Сопротивляться ей волшебник не мог. Сил не было никаких — он ощущал себя рыхлым, вялым и сморщившимся, точно выпитый до дна кожаный бурдюк. Совершенно пустым…
Он съежился на своем неудобном ложе, подтянув колени к животу, свернулся калачиком, обхватив плечи руками — укрыться ему было совершенно нечем, кроме собственной бороды. Короткая схватка в коридорчике напоминала о себе болью в затылке и отбитых ребрах, все дальнейшее тонуло в тумане; урывками помнились чьи-то искаженные лица и морды, хриплые сдавленные вопли, вонь чадящих факелов, чьи-то мелькавшие перед глазами ноги в расхлябанных опорках, какие-то ступени, заляпанные чем-то липким — а потом в виске мага остро и болезненно вспыхнуло… или это случилось еще до того, как его волокли по залитой кровью лестнице?

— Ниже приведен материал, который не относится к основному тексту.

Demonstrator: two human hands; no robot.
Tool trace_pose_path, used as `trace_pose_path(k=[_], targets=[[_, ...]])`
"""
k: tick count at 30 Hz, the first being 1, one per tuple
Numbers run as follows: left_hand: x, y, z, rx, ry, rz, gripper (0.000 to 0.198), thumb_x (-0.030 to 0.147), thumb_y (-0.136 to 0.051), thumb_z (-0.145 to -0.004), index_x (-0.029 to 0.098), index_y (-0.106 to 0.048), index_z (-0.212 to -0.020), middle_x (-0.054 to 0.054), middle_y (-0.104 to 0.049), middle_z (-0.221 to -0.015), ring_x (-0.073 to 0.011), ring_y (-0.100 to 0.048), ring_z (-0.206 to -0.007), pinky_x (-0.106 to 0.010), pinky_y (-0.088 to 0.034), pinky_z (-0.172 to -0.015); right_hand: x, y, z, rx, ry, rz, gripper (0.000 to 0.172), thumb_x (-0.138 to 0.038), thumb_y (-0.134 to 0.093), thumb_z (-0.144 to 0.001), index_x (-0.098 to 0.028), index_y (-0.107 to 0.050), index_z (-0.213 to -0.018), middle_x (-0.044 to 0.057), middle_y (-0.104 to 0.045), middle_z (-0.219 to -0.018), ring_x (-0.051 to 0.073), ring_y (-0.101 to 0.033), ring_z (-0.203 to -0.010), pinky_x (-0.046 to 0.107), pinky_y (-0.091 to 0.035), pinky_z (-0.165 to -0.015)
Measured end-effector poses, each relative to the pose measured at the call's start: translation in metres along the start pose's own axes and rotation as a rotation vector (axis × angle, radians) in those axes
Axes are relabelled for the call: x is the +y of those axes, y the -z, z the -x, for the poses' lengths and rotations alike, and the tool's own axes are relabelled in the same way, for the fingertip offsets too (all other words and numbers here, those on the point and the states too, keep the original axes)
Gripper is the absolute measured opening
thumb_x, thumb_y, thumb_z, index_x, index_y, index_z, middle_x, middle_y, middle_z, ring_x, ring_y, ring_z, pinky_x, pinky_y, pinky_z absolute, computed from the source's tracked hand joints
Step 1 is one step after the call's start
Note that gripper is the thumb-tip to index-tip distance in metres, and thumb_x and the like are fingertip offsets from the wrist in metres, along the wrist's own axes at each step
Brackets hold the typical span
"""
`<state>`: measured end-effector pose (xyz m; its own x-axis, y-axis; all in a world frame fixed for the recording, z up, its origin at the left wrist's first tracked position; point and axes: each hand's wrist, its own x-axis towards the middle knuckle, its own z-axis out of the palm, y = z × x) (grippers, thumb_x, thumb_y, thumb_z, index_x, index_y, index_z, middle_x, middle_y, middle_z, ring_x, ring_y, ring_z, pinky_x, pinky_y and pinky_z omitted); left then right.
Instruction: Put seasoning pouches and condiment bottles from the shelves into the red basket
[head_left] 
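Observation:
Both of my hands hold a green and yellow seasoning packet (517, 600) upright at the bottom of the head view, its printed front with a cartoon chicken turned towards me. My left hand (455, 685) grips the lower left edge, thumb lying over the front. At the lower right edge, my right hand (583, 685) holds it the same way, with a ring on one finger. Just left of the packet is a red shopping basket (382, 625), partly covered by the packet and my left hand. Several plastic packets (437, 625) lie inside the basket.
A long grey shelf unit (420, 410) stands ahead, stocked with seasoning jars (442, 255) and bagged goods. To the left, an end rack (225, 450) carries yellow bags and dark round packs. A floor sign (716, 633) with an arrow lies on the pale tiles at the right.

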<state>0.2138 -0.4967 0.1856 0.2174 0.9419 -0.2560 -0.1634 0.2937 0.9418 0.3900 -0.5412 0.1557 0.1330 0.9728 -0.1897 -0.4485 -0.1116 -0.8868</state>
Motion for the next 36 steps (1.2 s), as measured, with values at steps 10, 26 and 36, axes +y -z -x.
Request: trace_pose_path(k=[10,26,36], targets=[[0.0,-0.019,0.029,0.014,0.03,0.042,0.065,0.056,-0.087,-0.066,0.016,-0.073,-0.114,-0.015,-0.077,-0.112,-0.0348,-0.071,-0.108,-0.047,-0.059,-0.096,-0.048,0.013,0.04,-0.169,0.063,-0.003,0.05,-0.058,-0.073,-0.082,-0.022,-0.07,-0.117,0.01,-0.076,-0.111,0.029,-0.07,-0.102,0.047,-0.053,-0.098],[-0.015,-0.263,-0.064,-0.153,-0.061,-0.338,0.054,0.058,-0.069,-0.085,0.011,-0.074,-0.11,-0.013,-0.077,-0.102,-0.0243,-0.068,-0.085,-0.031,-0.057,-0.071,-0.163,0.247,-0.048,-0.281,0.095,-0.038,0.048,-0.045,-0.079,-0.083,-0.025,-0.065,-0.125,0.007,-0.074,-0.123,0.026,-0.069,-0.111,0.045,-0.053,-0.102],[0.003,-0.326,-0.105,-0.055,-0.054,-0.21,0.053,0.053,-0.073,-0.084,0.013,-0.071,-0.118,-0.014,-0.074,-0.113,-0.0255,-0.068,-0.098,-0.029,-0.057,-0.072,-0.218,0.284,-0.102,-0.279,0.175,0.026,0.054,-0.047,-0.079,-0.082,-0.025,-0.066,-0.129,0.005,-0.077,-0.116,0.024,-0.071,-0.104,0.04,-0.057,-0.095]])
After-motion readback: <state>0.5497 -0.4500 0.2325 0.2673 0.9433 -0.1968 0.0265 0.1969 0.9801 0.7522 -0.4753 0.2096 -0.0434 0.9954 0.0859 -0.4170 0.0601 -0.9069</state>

Впрочем, неважно, ясно одно: его все-таки оглушили, а потом, уже в полубесчувственного, влили какую-то дрянь, начисто отшибающую сознание… А Шмыр? Где он теперь? Что связывает его с той явившейся из тьмы мрачной фигурой в низко надвинутом капюшоне? Неужели он действительно вел Гэндальфа в Замок, лишь исполняя возложенную на него роль, стремясь увлечь спутника как можно дальше в недра Дол Гулдура, чтобы уж наверняка отрезать ему все пути к отступлению и с торжеством сдать в длинные вражьи лапы? Или просто «подпал под влияние чар Замка», растерялся и испугался в неподходящий момент? Или — что? Дурашка Гэдж оказался прав? Не понимаю, как ты можешь ему доверять…
Гэндальф закрыл глаза.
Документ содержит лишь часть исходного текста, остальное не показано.